Sasha looked at him askance and pensively began to sing softly:

"Eh, when the wind blows--mist comes from the sea."

"I don't want to carouse--it is repulsive! Always the same--the people, the amusements, the wine. When I grow malicious--I'd thrash everybody. I am not pleased with men--what are they? It is impossible to understand them--why do they keep on living? And when they speak the truth--to whom are we to listen? One says this, another that. While I--I cannot say anything."

"Eh, without thee, dear, my life is weary,"

sang Sasha, staring at the wall before her. And Foma kept on rocking and said:

"There are times when I feel guilty before men. Everybody lives, makes noise, while I am frightened, staggered--as if I did not feel the earth under me. Was it, perhaps, my mother that endowed me with apathy? My godfather says that she was as cold as ice-- that she was forever yearning towards something. I am also yearning. Toward men I am yearning. I'd like to go to them and say: 'Brethren, help me! Teach me! I know not how to live!. And if I am guilty--forgive me!' But looking about, I see there's no one to speak to. No one wants it--they are all rascals! And it seems they are even worse than I am. For I am, at least, ashamed of living as I am, while they are not! They go on."

Foma uttered some violent, unbecoming invectives and became silent. Sasha broke off her song and moved still farther away from him. The wind was raging outside the window, hurling dust against the window-panes.
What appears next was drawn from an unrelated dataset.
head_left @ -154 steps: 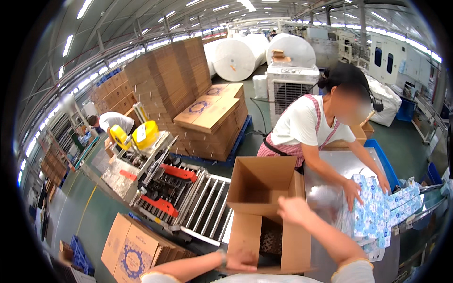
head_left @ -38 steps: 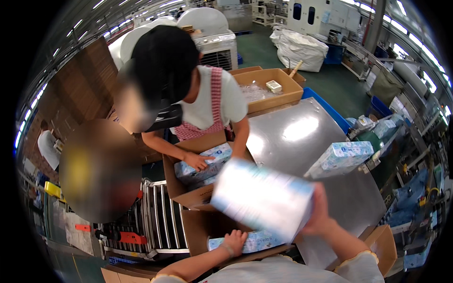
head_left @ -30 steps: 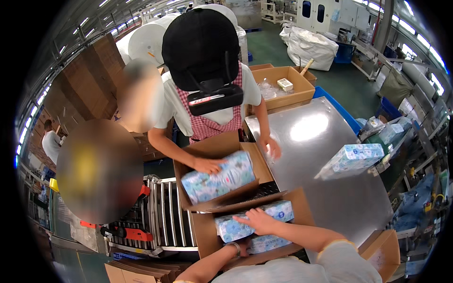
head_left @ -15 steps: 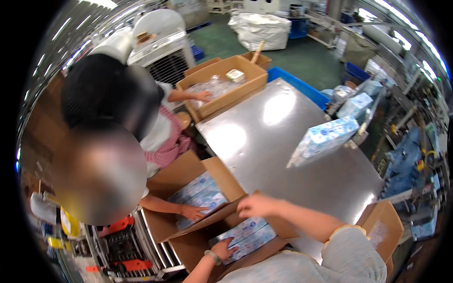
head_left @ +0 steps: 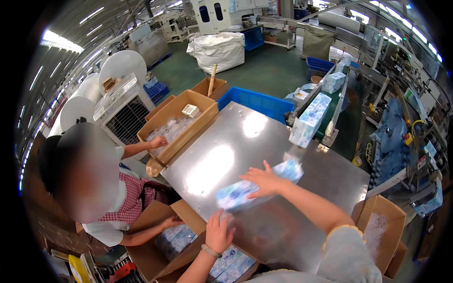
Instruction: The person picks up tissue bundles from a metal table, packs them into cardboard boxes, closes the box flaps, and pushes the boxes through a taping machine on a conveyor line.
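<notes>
A long blue-and-white film-wrapped pack (head_left: 232, 195), somewhat blurred, lies across the metal table in front of me. My right hand (head_left: 265, 182) is over its middle, fingers spread, not wrapped around it. My left hand (head_left: 219, 232), a bracelet on its wrist, is raised just short of the pack's left end with its fingers apart and nothing in them. Below that hand, similar packs (head_left: 231, 263) lie side by side in an open carton, partly hidden by my arm.
A conveyor (head_left: 333, 115) brings more packs to the far right table edge (head_left: 325, 150). To the left, a co-worker's hand (head_left: 172, 221) reaches into another carton (head_left: 141, 252). A carton of clear film (head_left: 177, 129) and a blue crate (head_left: 257, 104) border the table's far side.
My left hand has risen out of the near carton. My right hand has moved forward onto a pack on the table. The view has swung right, and another pack now shows at the conveyor's end.
</notes>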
Cockroaches were rustling on the oven as they crawled over a bunch of pine wood splinters. Somewhere in the yard a calf was lowing pitifully.

Sasha glanced at Foma, with a sarcastic smile, and said:

"There's another unfortunate creature lowing. You ought to go to him; perhaps you could sing in unison. And placing her hand on his curly head she jestingly pushed it on the side.
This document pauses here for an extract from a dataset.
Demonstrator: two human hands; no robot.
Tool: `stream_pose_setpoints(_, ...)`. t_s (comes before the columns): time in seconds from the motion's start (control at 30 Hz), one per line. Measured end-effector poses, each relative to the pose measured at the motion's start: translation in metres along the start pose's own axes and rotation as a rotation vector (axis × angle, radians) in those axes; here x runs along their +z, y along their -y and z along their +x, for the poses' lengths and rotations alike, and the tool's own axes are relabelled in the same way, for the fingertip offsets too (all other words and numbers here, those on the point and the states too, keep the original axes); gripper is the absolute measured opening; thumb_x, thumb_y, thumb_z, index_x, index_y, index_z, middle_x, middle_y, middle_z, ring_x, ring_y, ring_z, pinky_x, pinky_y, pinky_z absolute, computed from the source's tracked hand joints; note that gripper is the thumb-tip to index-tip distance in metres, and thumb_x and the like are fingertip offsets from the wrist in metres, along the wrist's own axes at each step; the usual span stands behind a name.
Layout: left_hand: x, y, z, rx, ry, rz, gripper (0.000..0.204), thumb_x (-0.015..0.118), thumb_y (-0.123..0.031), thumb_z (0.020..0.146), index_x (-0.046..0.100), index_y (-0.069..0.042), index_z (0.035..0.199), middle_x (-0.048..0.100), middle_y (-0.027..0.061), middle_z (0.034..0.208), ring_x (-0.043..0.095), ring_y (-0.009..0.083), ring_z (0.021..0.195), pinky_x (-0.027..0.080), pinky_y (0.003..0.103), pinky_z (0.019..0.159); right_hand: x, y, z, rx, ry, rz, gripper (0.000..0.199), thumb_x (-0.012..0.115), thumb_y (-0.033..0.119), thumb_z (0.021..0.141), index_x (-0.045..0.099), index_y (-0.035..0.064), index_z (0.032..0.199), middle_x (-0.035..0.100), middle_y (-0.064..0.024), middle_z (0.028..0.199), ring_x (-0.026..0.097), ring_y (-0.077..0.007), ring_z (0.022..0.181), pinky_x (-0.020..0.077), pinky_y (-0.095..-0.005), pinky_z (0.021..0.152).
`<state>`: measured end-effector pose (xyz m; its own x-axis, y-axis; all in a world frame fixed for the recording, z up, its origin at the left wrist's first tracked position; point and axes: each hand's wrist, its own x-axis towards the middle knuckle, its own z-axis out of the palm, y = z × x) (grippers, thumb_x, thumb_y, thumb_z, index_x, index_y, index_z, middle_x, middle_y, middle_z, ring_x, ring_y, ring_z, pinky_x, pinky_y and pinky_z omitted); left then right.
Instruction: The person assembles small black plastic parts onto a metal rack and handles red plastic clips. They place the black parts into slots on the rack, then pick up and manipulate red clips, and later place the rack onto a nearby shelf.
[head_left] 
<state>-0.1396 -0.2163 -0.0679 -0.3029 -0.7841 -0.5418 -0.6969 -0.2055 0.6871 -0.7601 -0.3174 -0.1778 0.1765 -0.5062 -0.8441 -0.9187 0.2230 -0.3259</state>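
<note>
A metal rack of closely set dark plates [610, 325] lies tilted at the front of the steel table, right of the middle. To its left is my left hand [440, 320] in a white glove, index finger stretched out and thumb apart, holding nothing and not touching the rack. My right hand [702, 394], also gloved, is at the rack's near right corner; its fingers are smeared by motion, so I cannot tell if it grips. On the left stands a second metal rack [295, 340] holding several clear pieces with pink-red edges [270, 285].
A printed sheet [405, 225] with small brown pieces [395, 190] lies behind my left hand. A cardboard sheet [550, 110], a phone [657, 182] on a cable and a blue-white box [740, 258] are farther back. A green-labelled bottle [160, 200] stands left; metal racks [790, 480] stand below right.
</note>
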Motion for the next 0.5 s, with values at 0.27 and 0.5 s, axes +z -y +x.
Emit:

"What are people like yourself good for? That's what you ought to think of. What are you groaning about? You are disgusted with being idle--occupy yourself, then, with business."
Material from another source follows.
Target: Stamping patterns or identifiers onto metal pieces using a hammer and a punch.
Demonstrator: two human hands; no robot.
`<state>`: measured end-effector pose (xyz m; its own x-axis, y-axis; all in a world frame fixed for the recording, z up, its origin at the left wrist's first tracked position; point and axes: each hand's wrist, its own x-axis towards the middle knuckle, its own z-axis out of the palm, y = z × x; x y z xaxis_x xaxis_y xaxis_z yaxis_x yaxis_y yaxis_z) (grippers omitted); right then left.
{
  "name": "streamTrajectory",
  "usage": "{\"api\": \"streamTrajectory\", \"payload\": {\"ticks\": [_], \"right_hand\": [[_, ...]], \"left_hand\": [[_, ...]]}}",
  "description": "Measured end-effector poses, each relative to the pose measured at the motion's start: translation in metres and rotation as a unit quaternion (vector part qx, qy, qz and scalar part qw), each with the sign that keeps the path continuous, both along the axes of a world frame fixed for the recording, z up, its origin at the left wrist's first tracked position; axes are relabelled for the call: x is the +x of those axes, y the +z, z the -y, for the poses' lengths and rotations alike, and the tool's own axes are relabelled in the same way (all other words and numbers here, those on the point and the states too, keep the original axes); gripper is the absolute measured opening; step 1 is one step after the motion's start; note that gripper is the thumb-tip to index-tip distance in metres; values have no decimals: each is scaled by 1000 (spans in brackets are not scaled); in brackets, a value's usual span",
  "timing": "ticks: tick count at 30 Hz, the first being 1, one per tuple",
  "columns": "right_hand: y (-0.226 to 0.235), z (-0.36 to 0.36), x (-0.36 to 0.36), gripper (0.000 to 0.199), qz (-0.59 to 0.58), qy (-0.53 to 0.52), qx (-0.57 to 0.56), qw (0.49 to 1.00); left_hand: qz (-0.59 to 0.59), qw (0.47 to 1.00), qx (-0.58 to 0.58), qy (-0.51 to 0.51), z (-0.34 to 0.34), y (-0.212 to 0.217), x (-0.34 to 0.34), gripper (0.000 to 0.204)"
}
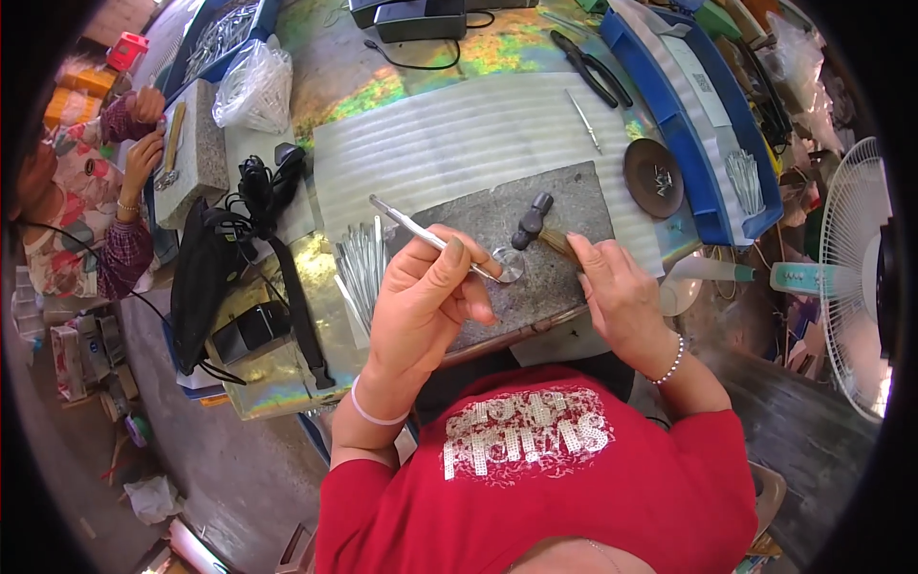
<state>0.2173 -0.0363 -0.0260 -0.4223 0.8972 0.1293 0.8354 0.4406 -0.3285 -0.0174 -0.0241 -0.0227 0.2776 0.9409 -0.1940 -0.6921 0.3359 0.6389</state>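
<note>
My left hand pinches a silver metal punch, which slants with its far end up and left and its lower end by a small round metal disc. The disc lies on a dark grey stone slab, close to my left fingertips. My right hand closes around the wooden handle of a small hammer. Its dark head is over the slab, just right of the disc. Beside my left hand lies a bundle of thin silver rods.
Round brown dish with small metal pieces, black-handled pliers and a blue tray stand right. White foam sheet covers the table behind the slab. A black bag lies left; another person's hands work beyond. A fan stands right.
</note>
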Motion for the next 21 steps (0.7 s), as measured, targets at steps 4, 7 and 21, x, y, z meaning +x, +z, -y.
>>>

"0h Lord!" Foma nodded his head. "It is hard for one to make himself understood. Yes, it is hard!" And irritated, he almost cried out: "What business? I have no yearning toward business! What is business? Business is merely a name--and if you should look into the depth, into the root of it--you'll find it is nothing but absurdity! Do I not understand it? I understand everything, I see everything, I feel everything! Only my tongue is dumb. What aim is there in business? Money? I have plenty of it! I could choke you to death with it, cover you with it. All this business is nothing but fraud. I meet business people--well, and what about them? Their greediness is immense, and yet they purposely whirl about in business that they might not see themselves. They hide themselves, the devils. Try to free them from this bustle--what will happen? Like blind men they will grope about hither and thither; they'll lose their mind--they'll go mad! I know it! Do you think that business brings happiness into man? No, that's not so--something else is missing here. This is not everything yet! The river flows that men may sail on it; the tree grows--to be useful; the dog--to guard the house. There is justification for everything in the world! And men, like cockroaches, are altogether superfluous on earth. Everything is for them, and they--what are they for? Aha! Wherein is their justification? Ha, ha, ha!"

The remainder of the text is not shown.